I will throw down my thoughts just for measure.  I am a buyer and have made low offers.  I haven't made offers with Cash so that changes things a bit.  There are a couple reason's they use the Cash offer.  One you as the seller do not have to worry about inspections, mortgage going through etc... It's essentially cash money and you walk free and clear.  For you it can be a quick transition.  The reason he is offering cash is so he can get a better price.  He or she knows that Cash talks. 

I have made lower offers with financing and my take on some of the responses.

Immediately accepting my initial low offer= scared me, made me think something was truly wrong with the property, I walked.

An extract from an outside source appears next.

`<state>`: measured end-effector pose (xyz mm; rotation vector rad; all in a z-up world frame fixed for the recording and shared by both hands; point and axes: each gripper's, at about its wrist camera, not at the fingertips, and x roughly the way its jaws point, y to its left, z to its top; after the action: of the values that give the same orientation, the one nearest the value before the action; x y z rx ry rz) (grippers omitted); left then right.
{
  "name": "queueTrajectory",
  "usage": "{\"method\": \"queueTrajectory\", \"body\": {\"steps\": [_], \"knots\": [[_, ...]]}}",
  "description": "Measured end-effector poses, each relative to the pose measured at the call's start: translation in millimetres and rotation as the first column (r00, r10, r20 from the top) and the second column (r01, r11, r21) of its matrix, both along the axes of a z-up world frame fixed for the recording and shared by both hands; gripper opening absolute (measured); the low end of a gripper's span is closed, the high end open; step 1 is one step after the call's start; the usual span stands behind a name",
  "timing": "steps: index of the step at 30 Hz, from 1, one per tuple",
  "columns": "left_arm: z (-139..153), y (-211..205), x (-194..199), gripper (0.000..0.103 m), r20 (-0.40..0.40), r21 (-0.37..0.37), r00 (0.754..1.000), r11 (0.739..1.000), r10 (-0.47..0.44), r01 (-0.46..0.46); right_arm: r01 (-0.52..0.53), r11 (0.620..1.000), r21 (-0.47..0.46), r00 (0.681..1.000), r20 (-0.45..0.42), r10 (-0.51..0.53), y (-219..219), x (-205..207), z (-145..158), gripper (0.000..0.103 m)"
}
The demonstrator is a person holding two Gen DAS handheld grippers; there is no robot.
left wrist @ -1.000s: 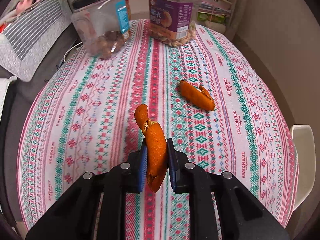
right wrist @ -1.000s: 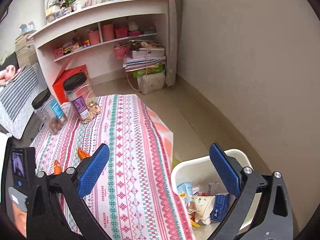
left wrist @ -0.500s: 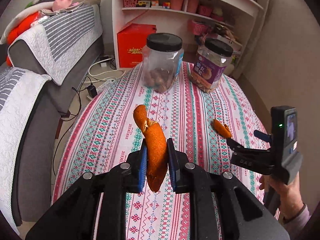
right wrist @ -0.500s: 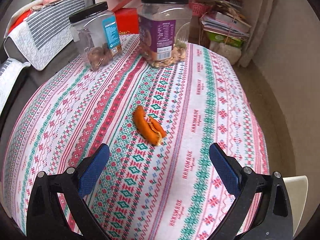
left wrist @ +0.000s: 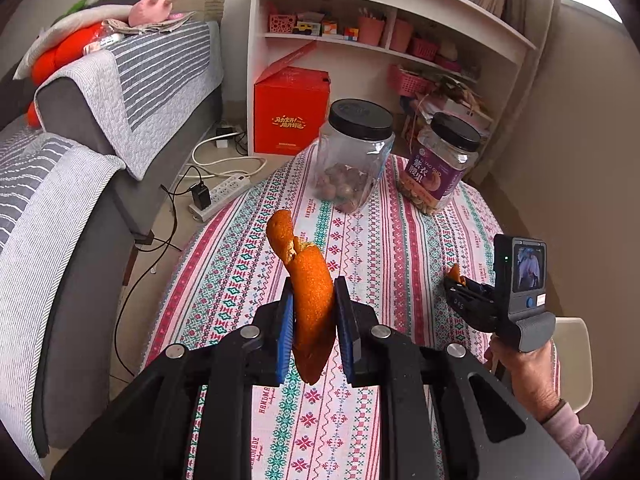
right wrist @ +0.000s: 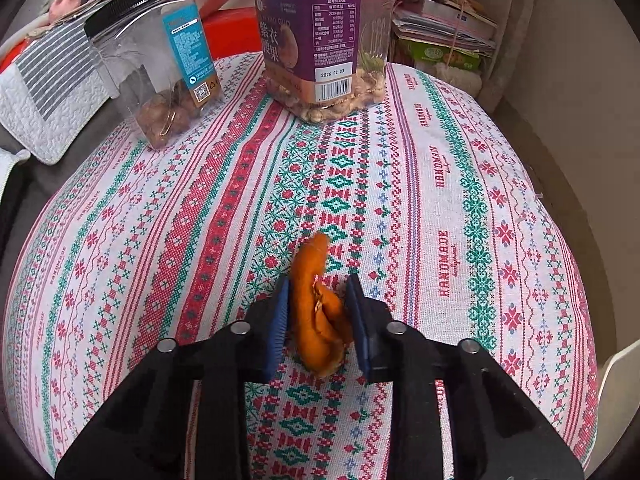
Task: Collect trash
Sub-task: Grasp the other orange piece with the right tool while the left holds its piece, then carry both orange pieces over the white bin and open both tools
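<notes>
**Two peels, two grips**

Left wrist view: left gripper (left wrist: pixel 313 322) clamped narrow on a long curled strip of orange peel (left wrist: pixel 307 292), blue pads (left wrist: pixel 285 334) pressed against both its sides, strip upright, its tip curling above the jaws, lifted clear of the patterned red, green and white tablecloth (left wrist: pixel 248 264). Beyond it, on the cloth, a clear plastic jar with a black lid and brown nuts inside (left wrist: pixel 352 160), and just beside that a purple-labelled clear jar, also black-lidded (left wrist: pixel 440 168). At right, a hand (left wrist: pixel 528 372) holding the right gripper (left wrist: pixel 456 280) low over the cloth, an orange scrap showing at its tip. Off the table: a grey sofa with striped quilted covers (left wrist: pixel 80 128), a red cardboard box (left wrist: pixel 292 116), a white shelf unit (left wrist: pixel 384 20), a white power strip (left wrist: pixel 224 196) on the floor.

Right wrist view: right gripper (right wrist: pixel 318 312) down at the tablecloth (right wrist: pixel 440 184), jaws just drawn in from wide and now closed on a second, folded piece of orange peel (right wrist: pixel 316 308) lying on the cloth, pads (right wrist: pixel 278 320) against its flanks. Farther back, the nut jar with a blue label (right wrist: pixel 160 72) and the purple-labelled jar (right wrist: pixel 320 40), apart from each other.
</notes>
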<state>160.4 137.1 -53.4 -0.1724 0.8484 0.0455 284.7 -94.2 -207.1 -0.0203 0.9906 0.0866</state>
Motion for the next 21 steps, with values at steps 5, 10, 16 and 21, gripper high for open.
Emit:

A counter offer= Loved it every time and was willing to keep moving.  I have always set a top price and know from the beginning what my top price would be.  I have yet to go above it.  I have walked from multiple offers for this reason.

Refuse offer= no real feelings just walked

I agree with another poster, find out your tax situation you really need to know how that will play out.  Make sure no leans exist. 

Research the properties in the area.  Zillow has made this extremely easy for the novice (please understand Zillow is not always accurate on pricing properties.)  But used properly and with the right frame of mind it can help you have a better understanding of the neighborhood your home is in.

You can negotiate with your Realtor up until the sale in regards to their commission.  The Realtor will most likely not want to.  But it can be done.  I have had the commissions reduced the day before the Mortgage was finalized.  If you signed a contract you can not go to another realtor for whatever time frame you'r contract states.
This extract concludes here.